TASK TO CARRY OUT
Print exactly what appears from the line containing "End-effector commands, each" through the final line of the data below, pictures excluded.

=== Begin Enclosure ===

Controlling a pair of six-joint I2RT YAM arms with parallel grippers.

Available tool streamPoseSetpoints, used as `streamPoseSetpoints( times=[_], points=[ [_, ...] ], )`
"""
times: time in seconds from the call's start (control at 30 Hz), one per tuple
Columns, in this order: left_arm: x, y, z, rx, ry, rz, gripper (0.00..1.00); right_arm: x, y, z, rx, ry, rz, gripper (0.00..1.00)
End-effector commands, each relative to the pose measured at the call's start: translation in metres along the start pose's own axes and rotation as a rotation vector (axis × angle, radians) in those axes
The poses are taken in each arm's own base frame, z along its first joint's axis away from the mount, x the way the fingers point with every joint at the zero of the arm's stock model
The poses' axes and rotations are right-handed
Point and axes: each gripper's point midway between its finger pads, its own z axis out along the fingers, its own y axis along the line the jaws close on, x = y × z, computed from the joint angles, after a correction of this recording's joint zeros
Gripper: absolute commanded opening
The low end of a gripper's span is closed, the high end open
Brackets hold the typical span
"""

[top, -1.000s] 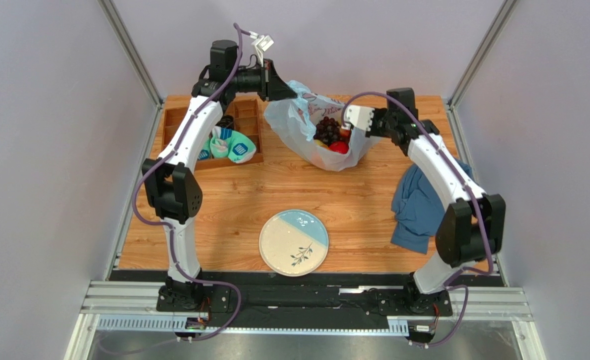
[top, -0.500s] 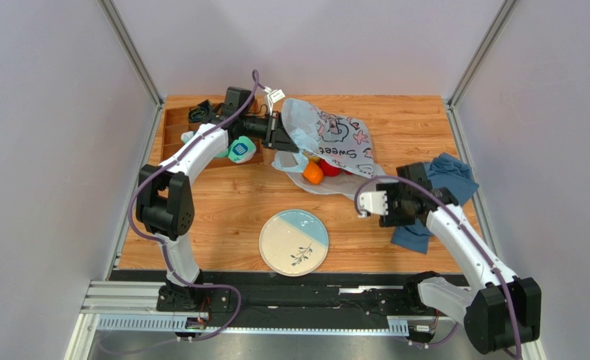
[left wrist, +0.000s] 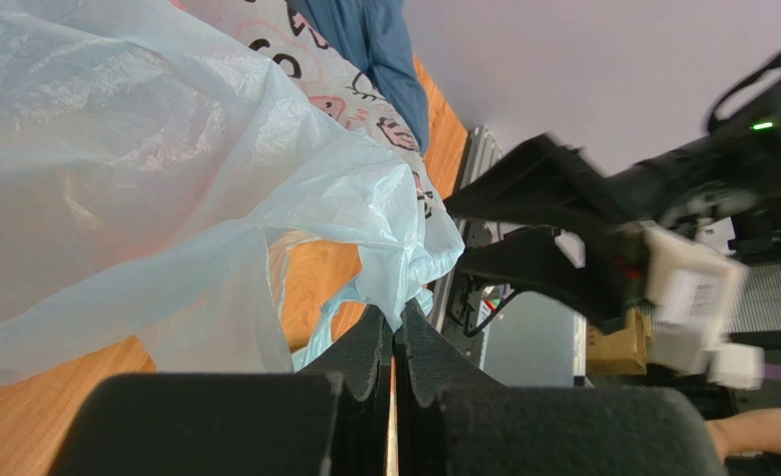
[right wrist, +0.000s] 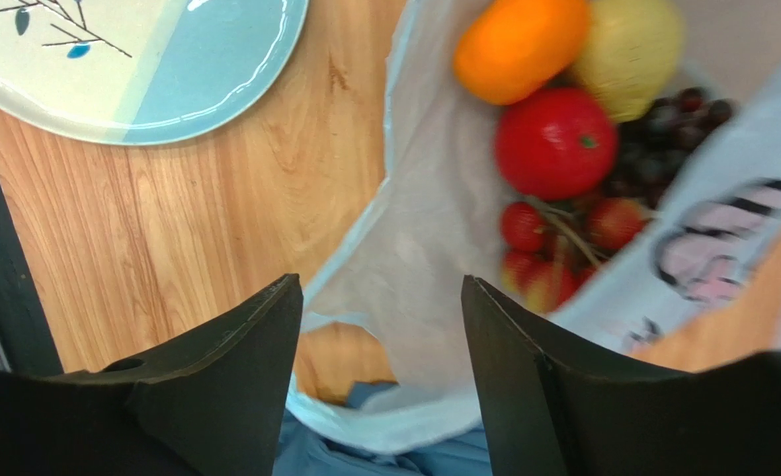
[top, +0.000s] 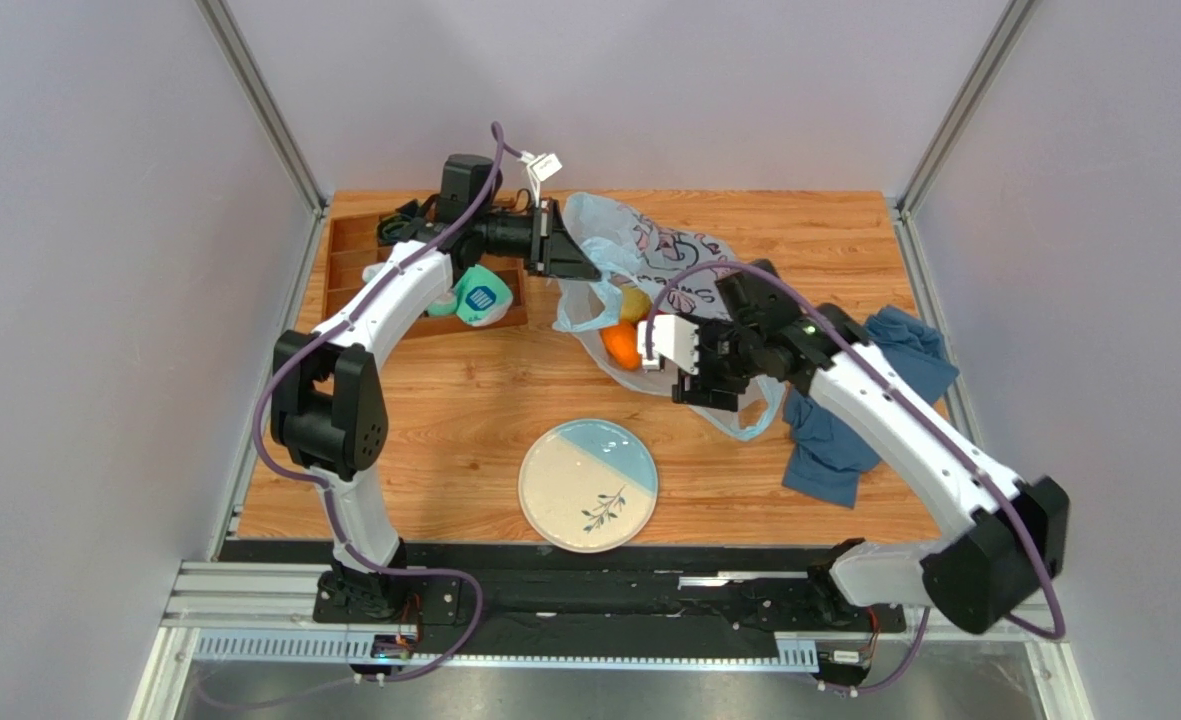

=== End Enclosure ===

TASK OUTPUT
End-effector commands, each relative to the pose measured at the call's start: translation in metres along the start pose's own axes and rotation as a rotation vector (axis × angle, radians) in those axes
The poses are taken in each arm's own base frame, z along its first joint's axis away from the mount, x the way the fingers point with every joint at the zero of the arm's stock model
The poses' axes and rotations are right-handed
Point and axes: each gripper's point midway between its finger pads, its own z axis out along the fingers, its own y axis along the line the jaws close on, x = y × z, computed from the joint angles, after a correction of this recording's joint zeros
Gripper: absolute commanded opening
The low end of a gripper's span is closed, the high end open
Brackets hold the typical span
"""

[top, -1.000s] 
[top, -0.500s] 
[left wrist, +0.000s] 
[right wrist, +0.000s] 
[top, +0.000s] 

Nothing more remains in this exercise.